I have used dataset which is provided by Kaggle for Titanic: Machine Learning from Disaster Competition
Features Analysis
Let’s import required libraries for EDA
#Importing required libraries
import numpy as np
import seaborn as sns
import pandas as pd
import matplotlib.pyplot as plt
import plotly.graph_objects as go
import plotly.express as px
from sklearn.ensemble import RandomForestClassifier
#Importing train data set
ds_train=pd.read_csv("/<InputDirectory>/train.csv")
#Checking features in train data set
ds_train.head()
Now , analyze these features/variables one by one
Survived is a target variable where the survival of a passenger is predicted in binary format i.e. 0 for Not Survived and 1 for Survived
PassengerId and Ticket variables can be assumed as Random unique Identifiers of Passengers and they don’t have any impact on survival, hence we can ignore them
Pclass is an ordinal datatype for the ticket class, it can be considered as the passenger’s Socio-Economic Status and it may impact the passenger’s survival chances so we will keep this in our analysis.

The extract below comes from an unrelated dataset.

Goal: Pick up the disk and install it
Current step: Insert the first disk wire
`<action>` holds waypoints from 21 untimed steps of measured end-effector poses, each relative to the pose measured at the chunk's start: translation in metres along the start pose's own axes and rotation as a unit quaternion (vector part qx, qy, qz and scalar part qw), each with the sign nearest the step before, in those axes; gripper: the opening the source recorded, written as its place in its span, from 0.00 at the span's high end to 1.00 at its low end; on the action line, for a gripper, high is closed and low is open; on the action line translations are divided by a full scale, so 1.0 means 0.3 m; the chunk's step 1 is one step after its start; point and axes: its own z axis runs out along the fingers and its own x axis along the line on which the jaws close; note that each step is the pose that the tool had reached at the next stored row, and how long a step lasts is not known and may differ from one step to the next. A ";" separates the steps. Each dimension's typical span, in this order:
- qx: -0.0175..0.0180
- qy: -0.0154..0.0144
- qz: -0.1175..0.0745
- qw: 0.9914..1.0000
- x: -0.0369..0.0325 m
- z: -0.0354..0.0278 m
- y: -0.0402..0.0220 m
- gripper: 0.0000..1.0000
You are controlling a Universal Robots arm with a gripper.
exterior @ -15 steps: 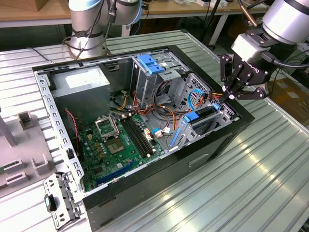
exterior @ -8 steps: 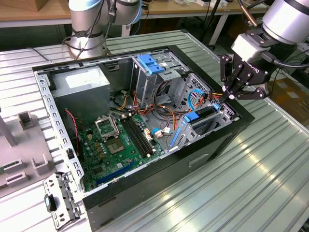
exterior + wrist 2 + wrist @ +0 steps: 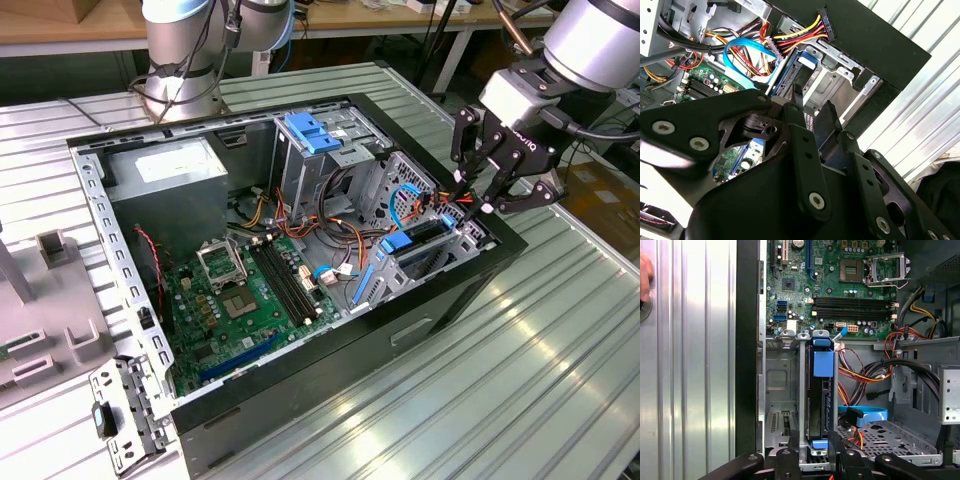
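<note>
Gripper (image 3: 478, 198): my fingers are spread wide, holding nothing, hovering at the case rim | Disk (image 3: 819, 405): stands on edge in a drive cage (image 3: 780, 390) slot, blue tab on its end, lined up between my fingertips in the first wrist view | Around: coloured cables (image 3: 865, 375), motherboard (image 3: 840, 290), open black computer case (image 3: 330, 385), ribbed metal table (image 3: 530, 380).

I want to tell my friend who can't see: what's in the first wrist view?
The disk, in blue rails, stands on edge in a slot of the metal drive cage, with the gripper right at its near end. A green motherboard and coloured cables lie nearby.
</note>
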 end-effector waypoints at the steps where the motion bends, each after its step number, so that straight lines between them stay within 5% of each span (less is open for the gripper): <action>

It’s unique values are 1 = Upper Class, 2 = Middle Class and 3= Lower Class
Name is self-explanatory, we will skip this variable from our analysis
Sex or Gender could have played an important role in survival because during any evacuation from disaster, preference will be given to the female gender and to test this notion we will consider gender in our analysis
SibSp and Parch represent the total number of the passenger’s siblings/spouse and parents/children on board respectively, they could be used to create a new variable called ‘Family Size’ (Creating a new feature/variable is an example of Feature Engineering)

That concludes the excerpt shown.